Narrow the data below down to the lines containing "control".

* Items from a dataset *
______

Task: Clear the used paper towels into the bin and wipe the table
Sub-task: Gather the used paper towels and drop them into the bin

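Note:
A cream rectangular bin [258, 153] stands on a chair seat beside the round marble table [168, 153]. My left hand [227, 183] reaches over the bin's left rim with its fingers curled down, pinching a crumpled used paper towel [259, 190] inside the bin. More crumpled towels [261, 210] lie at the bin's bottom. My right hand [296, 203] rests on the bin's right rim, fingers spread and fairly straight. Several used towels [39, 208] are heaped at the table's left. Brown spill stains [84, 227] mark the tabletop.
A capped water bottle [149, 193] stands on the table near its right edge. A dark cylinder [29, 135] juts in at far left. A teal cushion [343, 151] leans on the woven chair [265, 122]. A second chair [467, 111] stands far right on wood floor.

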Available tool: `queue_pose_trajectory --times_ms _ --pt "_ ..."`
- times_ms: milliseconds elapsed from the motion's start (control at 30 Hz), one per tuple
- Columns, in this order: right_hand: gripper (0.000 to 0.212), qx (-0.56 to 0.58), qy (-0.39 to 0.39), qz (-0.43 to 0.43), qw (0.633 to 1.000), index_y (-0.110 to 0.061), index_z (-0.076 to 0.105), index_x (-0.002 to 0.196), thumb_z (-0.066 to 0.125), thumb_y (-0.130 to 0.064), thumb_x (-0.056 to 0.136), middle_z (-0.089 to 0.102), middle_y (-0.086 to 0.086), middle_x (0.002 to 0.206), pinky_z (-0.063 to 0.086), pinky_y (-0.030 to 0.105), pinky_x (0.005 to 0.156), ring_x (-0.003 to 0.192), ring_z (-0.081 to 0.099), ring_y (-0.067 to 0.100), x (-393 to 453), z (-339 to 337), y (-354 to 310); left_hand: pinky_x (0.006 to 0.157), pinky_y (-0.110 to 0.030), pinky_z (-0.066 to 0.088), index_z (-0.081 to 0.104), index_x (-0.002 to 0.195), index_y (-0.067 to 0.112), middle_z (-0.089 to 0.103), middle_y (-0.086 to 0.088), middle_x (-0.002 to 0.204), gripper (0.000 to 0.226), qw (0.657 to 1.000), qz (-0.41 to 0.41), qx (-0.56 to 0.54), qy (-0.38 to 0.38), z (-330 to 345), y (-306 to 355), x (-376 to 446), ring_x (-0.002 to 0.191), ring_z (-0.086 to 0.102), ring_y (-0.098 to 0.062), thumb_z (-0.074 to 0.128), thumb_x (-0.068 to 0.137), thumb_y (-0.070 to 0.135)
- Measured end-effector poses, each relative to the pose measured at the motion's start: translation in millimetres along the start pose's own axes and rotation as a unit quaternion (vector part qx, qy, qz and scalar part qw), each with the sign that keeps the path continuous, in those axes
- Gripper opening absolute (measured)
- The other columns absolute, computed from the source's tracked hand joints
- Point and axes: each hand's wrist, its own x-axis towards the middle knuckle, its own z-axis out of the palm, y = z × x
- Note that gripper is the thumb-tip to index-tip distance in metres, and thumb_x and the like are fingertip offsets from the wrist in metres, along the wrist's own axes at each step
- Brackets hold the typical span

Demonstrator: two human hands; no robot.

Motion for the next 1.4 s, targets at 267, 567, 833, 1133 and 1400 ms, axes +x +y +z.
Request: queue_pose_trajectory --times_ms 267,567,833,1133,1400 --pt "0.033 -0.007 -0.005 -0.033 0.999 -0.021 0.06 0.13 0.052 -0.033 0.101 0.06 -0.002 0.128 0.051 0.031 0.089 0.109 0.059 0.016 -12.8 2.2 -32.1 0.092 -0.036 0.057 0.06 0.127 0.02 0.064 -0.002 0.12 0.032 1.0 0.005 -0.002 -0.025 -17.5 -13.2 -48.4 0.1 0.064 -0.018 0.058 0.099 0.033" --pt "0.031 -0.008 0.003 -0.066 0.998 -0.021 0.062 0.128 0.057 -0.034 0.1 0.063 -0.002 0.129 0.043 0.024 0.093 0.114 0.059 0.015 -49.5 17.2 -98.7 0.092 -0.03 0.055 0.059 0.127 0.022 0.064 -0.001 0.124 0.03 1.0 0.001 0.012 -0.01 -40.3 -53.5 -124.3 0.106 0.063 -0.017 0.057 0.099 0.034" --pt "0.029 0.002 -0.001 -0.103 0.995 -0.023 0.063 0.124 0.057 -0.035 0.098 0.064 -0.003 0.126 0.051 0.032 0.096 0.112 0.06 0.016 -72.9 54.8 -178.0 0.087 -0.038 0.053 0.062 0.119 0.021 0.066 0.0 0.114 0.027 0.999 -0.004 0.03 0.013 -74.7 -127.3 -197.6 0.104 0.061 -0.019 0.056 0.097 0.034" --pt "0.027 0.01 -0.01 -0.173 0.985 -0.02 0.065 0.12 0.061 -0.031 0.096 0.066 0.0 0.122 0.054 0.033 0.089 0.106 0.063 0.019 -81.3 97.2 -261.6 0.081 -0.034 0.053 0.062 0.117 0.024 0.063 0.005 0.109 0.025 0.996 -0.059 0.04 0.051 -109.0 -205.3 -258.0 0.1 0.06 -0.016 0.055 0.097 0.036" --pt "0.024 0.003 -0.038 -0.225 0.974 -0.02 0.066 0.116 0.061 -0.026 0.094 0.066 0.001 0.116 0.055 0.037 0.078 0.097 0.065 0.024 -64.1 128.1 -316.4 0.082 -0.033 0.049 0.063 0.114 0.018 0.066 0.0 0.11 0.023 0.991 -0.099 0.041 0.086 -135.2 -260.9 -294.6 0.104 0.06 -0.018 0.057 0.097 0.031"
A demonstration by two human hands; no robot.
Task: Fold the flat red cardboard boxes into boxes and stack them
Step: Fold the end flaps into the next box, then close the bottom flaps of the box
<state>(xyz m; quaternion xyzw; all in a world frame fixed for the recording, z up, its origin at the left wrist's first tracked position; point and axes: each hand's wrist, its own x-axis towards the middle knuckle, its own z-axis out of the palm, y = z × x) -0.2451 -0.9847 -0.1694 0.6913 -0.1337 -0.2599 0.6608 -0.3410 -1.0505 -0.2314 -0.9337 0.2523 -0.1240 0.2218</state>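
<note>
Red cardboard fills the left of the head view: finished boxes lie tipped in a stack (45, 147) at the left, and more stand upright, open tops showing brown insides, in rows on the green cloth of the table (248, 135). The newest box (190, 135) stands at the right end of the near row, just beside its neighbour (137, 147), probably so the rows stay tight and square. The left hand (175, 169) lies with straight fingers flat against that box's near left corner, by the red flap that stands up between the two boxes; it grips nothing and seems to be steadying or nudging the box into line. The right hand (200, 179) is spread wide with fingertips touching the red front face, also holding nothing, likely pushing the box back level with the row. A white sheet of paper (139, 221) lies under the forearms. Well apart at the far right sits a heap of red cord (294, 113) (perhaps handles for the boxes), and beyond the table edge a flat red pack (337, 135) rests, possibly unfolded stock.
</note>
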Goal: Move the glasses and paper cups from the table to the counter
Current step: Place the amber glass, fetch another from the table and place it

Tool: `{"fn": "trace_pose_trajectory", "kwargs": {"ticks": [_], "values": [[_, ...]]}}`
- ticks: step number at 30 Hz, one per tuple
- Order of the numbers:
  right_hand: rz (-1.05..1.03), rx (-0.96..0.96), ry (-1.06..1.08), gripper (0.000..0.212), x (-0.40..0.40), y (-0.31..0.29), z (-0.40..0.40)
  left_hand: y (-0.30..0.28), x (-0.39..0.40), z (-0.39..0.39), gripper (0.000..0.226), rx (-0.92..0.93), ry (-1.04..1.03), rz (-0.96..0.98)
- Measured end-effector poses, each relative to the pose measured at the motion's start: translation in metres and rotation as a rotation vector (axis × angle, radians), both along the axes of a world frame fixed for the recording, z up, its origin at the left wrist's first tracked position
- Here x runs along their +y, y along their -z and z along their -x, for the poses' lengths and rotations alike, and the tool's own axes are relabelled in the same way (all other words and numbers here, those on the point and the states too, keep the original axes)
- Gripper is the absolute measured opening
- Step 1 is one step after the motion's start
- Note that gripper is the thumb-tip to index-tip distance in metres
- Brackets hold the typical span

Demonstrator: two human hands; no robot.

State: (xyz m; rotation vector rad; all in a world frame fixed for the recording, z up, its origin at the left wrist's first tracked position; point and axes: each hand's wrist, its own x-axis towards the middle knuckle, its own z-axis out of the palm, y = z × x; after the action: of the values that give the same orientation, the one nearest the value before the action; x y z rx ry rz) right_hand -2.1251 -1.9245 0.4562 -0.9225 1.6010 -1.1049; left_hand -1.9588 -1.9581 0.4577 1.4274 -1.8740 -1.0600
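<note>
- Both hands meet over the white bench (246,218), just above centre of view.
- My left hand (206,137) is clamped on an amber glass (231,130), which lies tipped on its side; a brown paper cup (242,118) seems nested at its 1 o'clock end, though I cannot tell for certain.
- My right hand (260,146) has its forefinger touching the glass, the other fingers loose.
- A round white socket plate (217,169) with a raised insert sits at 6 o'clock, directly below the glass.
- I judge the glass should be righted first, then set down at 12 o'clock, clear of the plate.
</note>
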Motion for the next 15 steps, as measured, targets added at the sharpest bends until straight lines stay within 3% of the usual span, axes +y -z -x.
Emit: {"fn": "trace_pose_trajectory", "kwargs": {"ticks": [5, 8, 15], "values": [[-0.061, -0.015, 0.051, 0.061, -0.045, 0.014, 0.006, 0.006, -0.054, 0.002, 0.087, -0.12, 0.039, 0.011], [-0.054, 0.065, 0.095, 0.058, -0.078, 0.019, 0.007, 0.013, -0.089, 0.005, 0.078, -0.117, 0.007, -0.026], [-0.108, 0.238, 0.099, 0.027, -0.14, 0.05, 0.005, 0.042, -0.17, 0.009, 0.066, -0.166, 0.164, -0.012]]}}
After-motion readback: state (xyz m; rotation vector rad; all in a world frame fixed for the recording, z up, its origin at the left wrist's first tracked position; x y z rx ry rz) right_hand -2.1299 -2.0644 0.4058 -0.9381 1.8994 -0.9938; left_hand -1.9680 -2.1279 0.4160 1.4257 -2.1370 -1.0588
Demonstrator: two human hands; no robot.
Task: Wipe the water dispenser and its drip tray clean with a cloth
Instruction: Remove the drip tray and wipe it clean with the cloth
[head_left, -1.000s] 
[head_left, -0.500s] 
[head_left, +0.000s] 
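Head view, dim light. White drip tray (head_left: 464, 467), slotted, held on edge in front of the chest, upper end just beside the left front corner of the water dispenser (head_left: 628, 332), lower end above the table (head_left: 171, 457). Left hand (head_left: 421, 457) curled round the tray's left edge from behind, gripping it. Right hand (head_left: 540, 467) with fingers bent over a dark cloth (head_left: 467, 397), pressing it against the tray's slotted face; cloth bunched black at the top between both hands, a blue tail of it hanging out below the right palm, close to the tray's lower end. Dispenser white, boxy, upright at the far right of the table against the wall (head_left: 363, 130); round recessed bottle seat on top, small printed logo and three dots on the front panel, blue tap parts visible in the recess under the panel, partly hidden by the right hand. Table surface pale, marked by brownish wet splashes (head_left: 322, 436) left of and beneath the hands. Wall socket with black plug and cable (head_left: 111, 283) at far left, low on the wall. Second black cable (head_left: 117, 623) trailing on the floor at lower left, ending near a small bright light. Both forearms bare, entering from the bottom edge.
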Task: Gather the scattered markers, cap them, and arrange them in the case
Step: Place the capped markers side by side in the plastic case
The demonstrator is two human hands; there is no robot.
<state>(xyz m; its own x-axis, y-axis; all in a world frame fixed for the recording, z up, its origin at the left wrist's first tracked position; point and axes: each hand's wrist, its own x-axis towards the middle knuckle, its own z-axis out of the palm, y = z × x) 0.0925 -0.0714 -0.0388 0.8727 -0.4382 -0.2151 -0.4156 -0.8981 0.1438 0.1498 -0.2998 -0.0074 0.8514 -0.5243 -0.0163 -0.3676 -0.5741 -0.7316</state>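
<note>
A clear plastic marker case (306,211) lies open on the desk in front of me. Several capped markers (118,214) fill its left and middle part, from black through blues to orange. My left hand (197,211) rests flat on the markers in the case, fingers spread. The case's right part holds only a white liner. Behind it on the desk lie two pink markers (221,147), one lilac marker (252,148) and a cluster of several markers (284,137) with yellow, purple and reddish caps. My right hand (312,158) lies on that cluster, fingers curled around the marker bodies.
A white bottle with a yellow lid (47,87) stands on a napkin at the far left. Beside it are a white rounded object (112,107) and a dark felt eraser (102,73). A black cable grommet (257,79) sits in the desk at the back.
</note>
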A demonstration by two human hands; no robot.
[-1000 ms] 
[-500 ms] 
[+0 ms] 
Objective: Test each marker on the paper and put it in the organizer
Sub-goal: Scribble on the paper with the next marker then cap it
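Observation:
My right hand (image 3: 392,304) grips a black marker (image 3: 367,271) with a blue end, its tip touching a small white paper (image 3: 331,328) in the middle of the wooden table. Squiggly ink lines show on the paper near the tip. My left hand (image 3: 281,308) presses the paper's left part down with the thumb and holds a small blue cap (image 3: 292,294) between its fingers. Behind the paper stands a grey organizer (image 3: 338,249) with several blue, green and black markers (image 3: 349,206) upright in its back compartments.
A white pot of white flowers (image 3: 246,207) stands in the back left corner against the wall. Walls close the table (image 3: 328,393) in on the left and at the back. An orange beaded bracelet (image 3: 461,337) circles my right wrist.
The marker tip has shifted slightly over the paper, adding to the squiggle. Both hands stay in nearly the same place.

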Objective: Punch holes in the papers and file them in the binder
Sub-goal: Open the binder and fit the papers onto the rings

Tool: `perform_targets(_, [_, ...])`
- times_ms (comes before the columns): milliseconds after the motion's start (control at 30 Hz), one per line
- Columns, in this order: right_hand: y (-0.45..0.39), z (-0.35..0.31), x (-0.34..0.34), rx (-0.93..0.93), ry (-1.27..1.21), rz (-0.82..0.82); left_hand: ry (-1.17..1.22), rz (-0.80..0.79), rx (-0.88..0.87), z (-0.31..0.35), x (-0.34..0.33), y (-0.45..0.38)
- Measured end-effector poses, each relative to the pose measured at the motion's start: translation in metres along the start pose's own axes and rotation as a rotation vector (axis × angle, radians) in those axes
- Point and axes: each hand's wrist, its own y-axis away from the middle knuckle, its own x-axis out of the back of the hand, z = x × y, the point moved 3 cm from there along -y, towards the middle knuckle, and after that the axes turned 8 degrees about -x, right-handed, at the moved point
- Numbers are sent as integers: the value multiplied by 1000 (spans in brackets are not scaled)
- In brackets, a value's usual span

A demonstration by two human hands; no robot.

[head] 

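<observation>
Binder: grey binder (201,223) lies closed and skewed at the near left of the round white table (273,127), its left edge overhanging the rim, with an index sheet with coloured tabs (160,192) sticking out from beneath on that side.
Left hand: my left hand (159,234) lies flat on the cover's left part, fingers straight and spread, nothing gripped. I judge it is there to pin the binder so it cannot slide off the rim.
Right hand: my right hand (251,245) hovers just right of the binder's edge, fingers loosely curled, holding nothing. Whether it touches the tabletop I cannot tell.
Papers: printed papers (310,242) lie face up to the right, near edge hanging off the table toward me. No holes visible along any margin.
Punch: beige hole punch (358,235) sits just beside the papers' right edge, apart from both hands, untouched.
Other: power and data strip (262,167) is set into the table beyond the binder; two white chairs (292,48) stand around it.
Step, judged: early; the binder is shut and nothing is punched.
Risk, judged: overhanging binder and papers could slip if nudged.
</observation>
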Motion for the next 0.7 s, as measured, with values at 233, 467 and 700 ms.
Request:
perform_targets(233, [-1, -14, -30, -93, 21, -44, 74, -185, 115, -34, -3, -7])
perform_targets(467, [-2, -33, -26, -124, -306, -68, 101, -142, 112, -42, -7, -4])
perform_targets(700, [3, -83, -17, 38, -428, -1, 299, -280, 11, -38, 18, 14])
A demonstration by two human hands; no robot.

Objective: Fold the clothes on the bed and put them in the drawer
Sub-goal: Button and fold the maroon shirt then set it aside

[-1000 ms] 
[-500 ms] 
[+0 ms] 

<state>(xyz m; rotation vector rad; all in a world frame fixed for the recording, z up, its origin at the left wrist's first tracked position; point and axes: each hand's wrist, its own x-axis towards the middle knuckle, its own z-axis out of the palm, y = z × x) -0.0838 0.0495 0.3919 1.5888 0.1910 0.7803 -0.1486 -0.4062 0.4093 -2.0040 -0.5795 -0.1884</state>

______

* TASK RESPONSE *
- times_ms: milliseconds elapsed from the motion's start (control at 30 Hz), one per tuple
- times_ms (comes before the columns): milliseconds after the motion's start (control at 30 Hz), one per line

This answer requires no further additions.